鬼の力は全身の力を強化するだけでなく、五感も高めてくれる。
「おとなしく捕まるなら痛くはしないわ」
「ふふ。おとなしく捕まるほど素直なら、こんなことはしないさ」
そう言って、男は蹴りを放った。
無駄だ。距離がある。
そう思ったが、男の足から次々に足が飛び出して、私の喉元まで届いていた。
辛うじて、避ける。
飛び出した足が消えていく。
その隙に、私は前進した。
全力の力を込めた拳を振るう。
そして、相手の顔を殴りつけた。
嫌な音がした。
骨が折れる音。
「しまった」
情報を引き出せずに殺してしまった。
鬼の力を過小評価し過ぎていた。
相手は倒れる。
どうしたものかと混乱していると、相手の手が前へと伸びた。
手から手が生み出され、長い腕となって私の首を掴む。
「流石鬼の力。
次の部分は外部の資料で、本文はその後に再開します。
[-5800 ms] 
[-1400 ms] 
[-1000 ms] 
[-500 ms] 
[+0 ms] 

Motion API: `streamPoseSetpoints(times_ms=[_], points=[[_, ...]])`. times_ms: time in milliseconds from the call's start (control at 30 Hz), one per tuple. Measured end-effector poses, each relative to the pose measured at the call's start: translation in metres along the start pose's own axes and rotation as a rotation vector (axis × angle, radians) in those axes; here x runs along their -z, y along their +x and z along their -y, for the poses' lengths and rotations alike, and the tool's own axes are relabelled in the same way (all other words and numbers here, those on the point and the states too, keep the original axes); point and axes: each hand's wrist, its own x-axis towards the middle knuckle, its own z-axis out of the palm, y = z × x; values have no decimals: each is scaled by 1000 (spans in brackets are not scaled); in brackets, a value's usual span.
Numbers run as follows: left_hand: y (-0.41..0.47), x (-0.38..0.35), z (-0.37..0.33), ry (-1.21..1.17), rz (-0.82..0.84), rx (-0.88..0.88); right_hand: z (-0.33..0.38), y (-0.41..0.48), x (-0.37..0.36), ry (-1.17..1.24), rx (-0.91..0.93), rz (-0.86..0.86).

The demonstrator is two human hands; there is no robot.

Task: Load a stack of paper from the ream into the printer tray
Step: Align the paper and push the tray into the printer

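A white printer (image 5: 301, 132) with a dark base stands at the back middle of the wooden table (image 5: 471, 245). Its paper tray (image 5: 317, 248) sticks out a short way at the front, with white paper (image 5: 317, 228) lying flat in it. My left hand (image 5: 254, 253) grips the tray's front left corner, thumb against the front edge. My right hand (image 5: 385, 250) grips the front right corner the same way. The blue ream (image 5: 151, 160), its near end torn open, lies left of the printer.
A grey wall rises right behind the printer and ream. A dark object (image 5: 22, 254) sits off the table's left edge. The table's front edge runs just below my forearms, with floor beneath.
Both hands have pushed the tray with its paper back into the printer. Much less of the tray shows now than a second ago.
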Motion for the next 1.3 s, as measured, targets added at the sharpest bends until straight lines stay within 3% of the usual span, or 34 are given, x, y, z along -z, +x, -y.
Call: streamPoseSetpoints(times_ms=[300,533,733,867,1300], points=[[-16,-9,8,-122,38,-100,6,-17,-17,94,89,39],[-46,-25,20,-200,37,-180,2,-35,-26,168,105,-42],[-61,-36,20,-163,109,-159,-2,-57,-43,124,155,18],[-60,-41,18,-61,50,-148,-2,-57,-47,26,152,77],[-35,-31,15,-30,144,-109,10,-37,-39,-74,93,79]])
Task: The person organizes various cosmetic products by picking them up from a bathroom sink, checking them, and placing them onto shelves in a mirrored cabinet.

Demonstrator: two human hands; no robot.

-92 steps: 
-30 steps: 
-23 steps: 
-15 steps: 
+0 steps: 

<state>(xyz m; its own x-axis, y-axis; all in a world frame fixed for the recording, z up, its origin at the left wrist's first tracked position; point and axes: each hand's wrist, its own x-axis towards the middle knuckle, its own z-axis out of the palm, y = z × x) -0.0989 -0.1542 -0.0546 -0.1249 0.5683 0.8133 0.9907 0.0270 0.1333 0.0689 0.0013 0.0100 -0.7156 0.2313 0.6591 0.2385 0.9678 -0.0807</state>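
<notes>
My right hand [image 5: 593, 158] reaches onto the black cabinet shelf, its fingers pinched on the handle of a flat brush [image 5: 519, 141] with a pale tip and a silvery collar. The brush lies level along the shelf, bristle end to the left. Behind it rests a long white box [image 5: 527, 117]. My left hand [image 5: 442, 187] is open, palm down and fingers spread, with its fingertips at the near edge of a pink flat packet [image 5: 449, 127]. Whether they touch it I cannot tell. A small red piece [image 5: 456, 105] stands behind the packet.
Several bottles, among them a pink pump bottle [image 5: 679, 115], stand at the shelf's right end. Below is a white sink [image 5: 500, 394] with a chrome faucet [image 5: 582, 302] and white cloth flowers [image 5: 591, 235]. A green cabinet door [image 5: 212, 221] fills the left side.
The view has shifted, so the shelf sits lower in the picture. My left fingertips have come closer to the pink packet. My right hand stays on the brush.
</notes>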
人の首を容易く折るとは」
ネクロマンサーの首が前を向く。まるで、ダメージなどなにもなかったように。
私はネクロマンサーの腕を力づくで外すと、蹴り飛ばした。
「もう、遅いよ」
そう、ネクロマンサーが呟いた言葉が、怖気を持って耳に届く。
「ソウルリンクは完了した」
その瞬間、私は金縛りにあったような気分になっていた。
体が動かない。思う通りに動かない。
まるで、体を動かす選択権をリモコンに握られた人形のように。
「鬼の力に炎の力か。研究対象としては十分だ」
ネクロマンサーは妖しく微笑む。
「さて、研究対象Aを返してもらいにいくよ」
男の後を、私は勝手に歩いていく。
これがネクロマンサーのソウルリンク。
行動を完全に制御されてしまった。
このままでは、ろくなことにはならない。泣きそうだ。アラタの笑顔が、脳裏に浮かぶ。もう二度と会えないのだろうか。
そう思ったその時、着地音が響き渡った。
「響ちゃんの護衛を一時的に引き継いでいた」
そう言って、二階から飛び降りてきた彼女は、氷の刃で空を切り、そして消した。
彼女に斬られたソウルリンクの糸は揺られながら、視界から消えていく。
私は体の自由を取り戻して、慌てて後方へ飛びのいた。
「今日こそあなたの終わりの時だ。ネクロマンサー」
そう言って、楓はネクロマンサーを指差した。
+++
十戦十勝。それがアラタと勇気の戦いの結果だった。
勇気は力を使い果たしたとばかりに道場に寝転がっている。
「おかしいなあ。同じ領域には足を踏み入れてるはずなんだけどなあ」
「体を使うタイミングの問題だよ。戦闘勘って奴だ」
「確かに戦闘経験じゃ師匠には劣りますが……」
「もっと経験を積め。それじゃあ実戦で痛い目見るぞ」
「矛盾してますねえ」
「俺との修練も経験になる」
「なるほど」
勇気は目を輝かせて体を起こした。
インターハイでの優勝。有名校への推薦入学。
自分は栄光の中にいるなとアラタは思う。
だから、つい口にするのが遅れるのだ。
大事な人が、どう思っているかを。